Walhi : Luasan Tambang Ilegal di Sumbar Capai 10 Ribu Hektare

Walhi mencatat, total luasan lahan tambang ilegal di seluruh wilayah Sumbar diperkirakan mencapai 10 ribu hektare lebih.

Walhi mencatat, total luasan lahan tambang ilegal di seluruh wilayah Sumbar diperkirakan mencapai 10 ribu hektare lebih.

PADANG, HARIANHALUAN.ID— Wahana Lingkungan Hidup Indonesia (Walhi) mencatat, total luasan lahan tambang ilegal di seluruh wilayah Sumbar diperkirakan mencapai 10 ribu hektare lebih.

Data tersebut didapat dari hasil riset Geographic Information System (GIS) dengan memanfaatkan citra satelit Sentinel 2, yang dilakukan pada bulan Oktober 2024 lalu. 

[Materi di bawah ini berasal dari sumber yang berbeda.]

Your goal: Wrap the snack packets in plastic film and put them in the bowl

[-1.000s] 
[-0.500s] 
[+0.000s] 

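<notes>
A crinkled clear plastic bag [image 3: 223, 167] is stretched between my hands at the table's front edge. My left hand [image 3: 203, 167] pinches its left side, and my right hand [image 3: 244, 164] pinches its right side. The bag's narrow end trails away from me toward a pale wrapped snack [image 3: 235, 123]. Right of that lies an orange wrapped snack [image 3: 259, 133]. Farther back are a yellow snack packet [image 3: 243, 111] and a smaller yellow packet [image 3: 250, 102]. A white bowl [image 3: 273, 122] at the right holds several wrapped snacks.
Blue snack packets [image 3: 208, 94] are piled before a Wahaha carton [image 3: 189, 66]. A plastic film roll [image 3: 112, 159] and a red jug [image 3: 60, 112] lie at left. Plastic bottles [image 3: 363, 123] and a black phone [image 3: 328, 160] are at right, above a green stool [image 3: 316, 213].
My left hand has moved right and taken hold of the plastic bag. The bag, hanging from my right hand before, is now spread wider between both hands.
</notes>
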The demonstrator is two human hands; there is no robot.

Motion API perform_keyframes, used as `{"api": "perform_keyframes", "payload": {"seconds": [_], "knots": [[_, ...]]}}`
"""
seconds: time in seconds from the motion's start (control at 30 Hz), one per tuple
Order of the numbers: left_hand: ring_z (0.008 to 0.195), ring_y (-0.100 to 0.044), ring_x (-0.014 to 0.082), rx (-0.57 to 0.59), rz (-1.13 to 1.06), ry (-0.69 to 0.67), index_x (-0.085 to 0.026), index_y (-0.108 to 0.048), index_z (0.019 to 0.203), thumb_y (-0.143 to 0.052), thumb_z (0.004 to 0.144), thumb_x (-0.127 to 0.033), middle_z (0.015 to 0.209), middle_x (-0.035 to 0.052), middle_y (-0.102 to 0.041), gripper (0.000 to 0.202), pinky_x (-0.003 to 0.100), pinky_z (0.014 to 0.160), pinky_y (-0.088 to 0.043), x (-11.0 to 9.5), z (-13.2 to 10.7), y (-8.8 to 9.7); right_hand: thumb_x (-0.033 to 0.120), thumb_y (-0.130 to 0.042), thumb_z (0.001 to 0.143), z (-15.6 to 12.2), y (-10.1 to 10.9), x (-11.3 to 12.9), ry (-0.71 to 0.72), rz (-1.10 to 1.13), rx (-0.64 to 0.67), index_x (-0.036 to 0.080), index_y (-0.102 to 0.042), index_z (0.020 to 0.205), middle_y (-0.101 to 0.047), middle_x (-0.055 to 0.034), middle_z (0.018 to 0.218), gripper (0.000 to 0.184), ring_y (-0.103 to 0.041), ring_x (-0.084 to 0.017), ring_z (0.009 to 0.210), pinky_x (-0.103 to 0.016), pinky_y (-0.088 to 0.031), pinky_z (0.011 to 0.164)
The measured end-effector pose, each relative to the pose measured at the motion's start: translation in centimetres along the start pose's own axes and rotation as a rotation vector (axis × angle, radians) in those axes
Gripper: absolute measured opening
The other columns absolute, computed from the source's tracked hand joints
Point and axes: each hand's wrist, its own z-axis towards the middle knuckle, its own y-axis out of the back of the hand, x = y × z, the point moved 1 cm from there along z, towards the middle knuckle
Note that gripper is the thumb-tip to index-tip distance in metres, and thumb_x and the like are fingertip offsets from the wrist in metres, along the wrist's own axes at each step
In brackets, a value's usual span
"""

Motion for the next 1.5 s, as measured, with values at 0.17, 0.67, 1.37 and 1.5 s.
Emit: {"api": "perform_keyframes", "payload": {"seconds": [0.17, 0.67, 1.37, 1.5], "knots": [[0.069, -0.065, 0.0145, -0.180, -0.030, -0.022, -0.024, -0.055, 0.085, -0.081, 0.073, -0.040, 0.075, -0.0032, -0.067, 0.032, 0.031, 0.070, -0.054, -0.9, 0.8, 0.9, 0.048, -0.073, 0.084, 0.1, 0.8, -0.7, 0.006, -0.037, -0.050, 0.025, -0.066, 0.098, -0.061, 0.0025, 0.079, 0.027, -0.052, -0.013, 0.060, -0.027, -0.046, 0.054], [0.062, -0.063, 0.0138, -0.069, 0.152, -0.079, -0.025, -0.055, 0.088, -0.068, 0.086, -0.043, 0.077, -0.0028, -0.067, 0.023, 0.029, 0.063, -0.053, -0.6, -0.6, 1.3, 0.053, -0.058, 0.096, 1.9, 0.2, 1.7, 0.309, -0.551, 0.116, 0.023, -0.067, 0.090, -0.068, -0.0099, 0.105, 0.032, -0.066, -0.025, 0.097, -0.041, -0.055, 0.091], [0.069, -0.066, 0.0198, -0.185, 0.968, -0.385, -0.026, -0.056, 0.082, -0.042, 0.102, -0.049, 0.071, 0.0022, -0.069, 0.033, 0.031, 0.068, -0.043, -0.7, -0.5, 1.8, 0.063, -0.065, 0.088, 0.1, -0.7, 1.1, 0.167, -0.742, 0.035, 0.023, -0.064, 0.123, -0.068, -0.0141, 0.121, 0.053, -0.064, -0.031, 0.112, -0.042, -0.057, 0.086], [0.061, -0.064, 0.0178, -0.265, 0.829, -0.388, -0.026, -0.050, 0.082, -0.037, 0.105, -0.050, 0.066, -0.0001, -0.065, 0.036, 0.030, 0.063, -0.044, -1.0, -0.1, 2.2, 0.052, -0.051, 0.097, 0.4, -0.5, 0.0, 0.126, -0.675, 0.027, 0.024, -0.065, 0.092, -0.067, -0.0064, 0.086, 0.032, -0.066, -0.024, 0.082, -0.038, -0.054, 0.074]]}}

Dari 10 ribu hektaree total luasan tambang ilegal yang terpantau citra satelit, 7.600 hektare di antaranya berada di sepanjang aliran Sungai Batang Hari, Batang Gumanti, Batang Bangko dan Batang Kiah yang melintasi Kabupaten Solok, Kabupaten Solok Selatan, Kabupaten Sijunjung, serta Kabupaten Dharmasraya. 

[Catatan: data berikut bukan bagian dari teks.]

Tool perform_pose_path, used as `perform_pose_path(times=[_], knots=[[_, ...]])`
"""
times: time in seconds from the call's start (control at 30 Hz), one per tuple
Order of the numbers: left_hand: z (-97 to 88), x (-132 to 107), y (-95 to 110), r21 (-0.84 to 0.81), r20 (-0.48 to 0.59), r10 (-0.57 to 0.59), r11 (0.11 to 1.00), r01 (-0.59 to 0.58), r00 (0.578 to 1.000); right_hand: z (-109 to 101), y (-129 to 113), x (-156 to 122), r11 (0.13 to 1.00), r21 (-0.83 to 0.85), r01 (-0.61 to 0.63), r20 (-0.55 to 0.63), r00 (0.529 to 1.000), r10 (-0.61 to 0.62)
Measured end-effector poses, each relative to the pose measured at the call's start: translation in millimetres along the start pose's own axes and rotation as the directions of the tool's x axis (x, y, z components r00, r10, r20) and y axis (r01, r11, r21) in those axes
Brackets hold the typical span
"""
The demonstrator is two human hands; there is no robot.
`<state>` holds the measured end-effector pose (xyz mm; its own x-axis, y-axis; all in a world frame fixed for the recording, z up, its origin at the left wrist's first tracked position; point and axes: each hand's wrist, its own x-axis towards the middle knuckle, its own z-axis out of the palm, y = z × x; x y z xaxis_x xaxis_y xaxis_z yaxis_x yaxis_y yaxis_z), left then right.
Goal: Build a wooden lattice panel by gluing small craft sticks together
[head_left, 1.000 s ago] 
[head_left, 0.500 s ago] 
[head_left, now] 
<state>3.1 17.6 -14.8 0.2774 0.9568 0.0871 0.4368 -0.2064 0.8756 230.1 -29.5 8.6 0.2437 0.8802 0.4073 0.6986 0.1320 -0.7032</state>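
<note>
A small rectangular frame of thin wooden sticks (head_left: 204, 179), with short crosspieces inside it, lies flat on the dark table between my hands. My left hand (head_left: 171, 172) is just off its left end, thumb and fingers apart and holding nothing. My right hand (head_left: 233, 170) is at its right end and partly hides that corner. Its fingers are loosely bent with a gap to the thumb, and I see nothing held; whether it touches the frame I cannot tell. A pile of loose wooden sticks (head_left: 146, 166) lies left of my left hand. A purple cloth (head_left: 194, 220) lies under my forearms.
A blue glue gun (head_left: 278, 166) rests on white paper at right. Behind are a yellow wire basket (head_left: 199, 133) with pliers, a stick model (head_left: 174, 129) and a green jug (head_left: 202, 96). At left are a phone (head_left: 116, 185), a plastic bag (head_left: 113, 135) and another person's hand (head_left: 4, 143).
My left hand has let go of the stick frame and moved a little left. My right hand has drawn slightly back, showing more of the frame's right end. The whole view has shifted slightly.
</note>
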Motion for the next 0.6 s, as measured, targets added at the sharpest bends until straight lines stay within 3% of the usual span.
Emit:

“Sementara sekitar 2.600 hektare lahan tambang ilegal lainnya ditemukan di wilayah Kabupaten Pasaman. Tepatnya di sepanjang aliran wilayah DAS Pasaman dan DAS Batahan,” ujar Kepala Departemen Advokasi Walhi Sumbar, Tomi Adam kepada Haluan, Jumat (29/11). 

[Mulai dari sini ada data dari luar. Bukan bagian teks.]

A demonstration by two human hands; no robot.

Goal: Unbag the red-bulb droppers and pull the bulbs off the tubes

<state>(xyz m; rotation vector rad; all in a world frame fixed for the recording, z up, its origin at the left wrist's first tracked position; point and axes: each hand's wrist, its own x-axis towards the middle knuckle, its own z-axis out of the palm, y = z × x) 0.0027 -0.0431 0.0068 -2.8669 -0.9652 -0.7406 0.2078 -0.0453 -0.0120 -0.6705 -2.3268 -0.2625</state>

Tomi menekankan, aktivitas tambang ilegal yang terjadi di Sumbar sudah berada pada tahap yang sangat mengkhawatirkan. Bukaan tambang emas ilegal bahkan telah merangsek ke dalam kawasan hutan maupun areal penggunaan lain (APL) yang dikuasai perusahaan sawit. 

Kerusakan lingkungan yang ditimbulkan aktivitas tambang ilegal juga telah memicu terjadinya bencana ekologis serta mengakibatkan pencemaran merkuri di Daerah Aliran Sungai (DAS) Batang Hari dan beberapa DAS lainnya. 

“Tingkat kandungan cemaran merkuri di hulu DAS Batang Hari bahkan sudah melampaui baku mutu lingkungan hidup. Artinya, siapapun yang menggunakan air yang berasal dari DAS Batang Hari, sangat beresiko terjangkit penyakit genetik dalam jangka waktu sepuluh hingga dua puluh tahun ke depan,” ucapnya. 

Menurut Tomi, nilai ekonomis tambang emas ilegal justru tidak sebanding dengan potensi kerugian negara yang ditimbulkannya. Baik itu akibat terjadinya bencana banjir bandang, tanah longsor, pencemaran lingkungan, maupun risiko kesehatan yang menghantui masyarakat dan makhluk hidup yang memanfaatkan air dari sungai yang telah tercemar. 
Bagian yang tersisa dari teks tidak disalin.